From The Australian, Technology lesson one: teach the teachers comes this:

… “This isn’t just about teaching teachers to use the technology,” Professor Stoney said.
“It’s about teaching them to use it for learning. How do students learn with technology?

I thoroughly agree.

I’m highly IT literate. I can use a new application presented to me with a little bit of fiddling, I can edit photos, make videos, record and edit sound, build web-sites etc. But, what no-one has been able to show me is how to effectively integrate those skills I have into my teaching. I don’t want online tutorials for using software, I don’t want to be shown how the magic pen draws stars and happy faces – I want to know how this helps me teach, how this helps my students learn.

Sure, there’s lots of teachers blogging and twittering about wizz bang software and web-sites, but few seem to be recording how they apply it in their classroom. Or, they seem to have a different clientele to me.


Image source

Some of the reasons I struggle with incorporating technology into my teaching:

  • The students at my school required highly structured activities. Even student-centred learning at my school requires significant structure to allow all students to achieve something.
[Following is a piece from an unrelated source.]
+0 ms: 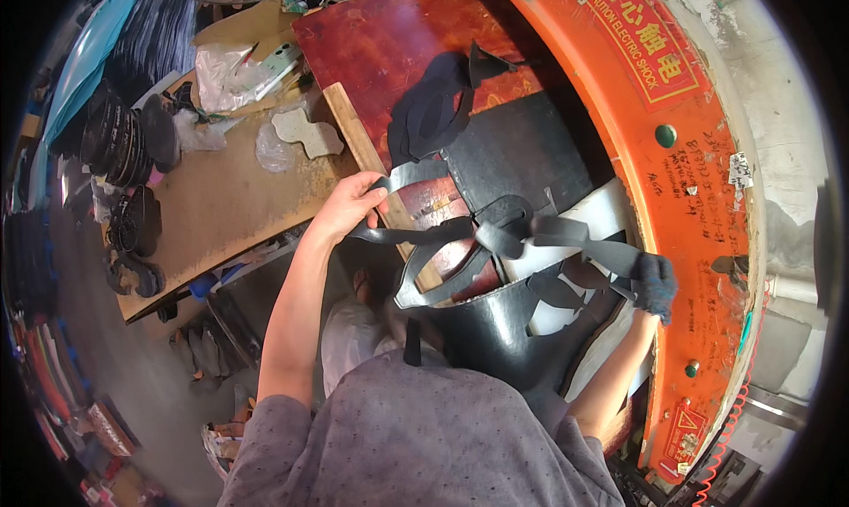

My evidence for this is that the subject that is taught with the most structure is probably maths, and it seems to have the least behavioural issues. A structure gives the students at our school, many who come from very unstructured to wildly chaotic homes, security, belonging and an opportunity to learn.
    In terms of technology, I once took a Yr 8 class to the computer lab to undertake an activity about ratios from the Tale site. Beforehand, I had spent about 15 minutes working through it. The students were through it in just a couple of minutes – they didn’t read any of the content, they just pushed buttons till it worked – and then told each other how to get through it.
  • Combine this with low academic levels. Most students at my school struggle to apply one concept let alone multiple concepts. Whilst we try in many and varied ways to give students the ability to connect concepts and to develop their knowledge, only some students arrive at a level of higher-order thinking that allows them to manipulate, apply and present information. But, many online widgets and activities assume prior understanding of basic concepts.
  • Therefore, we need to create our own activities. Absolutely, we do… but that takes time, and with so many other demands, we can’t do everything we want to.

Another misconception worth noting in this post, is that today’s students are technologically savvy. My observation and experience disagrees with that. Much like teaching your mother to program the VCR, the students I teach seem to have a very limited repertoire when it comes to using technology: they know how to text and listen to music on their phone, they know how to search Google, and most could make an ugly WordArt heading for an assignment. Their grasp of technology only extends to what they need to know to entertain themselves and complete basic tasks. I’ve had students in a computing class that have struggled to save their work or open a program. Most students are not using their easy access to technology to independently learn; it’s the “nerds” who would have been reading books and magazines and pulling something apart in the garage when I was at school, now using the internet to learn how to take apart more complicated things.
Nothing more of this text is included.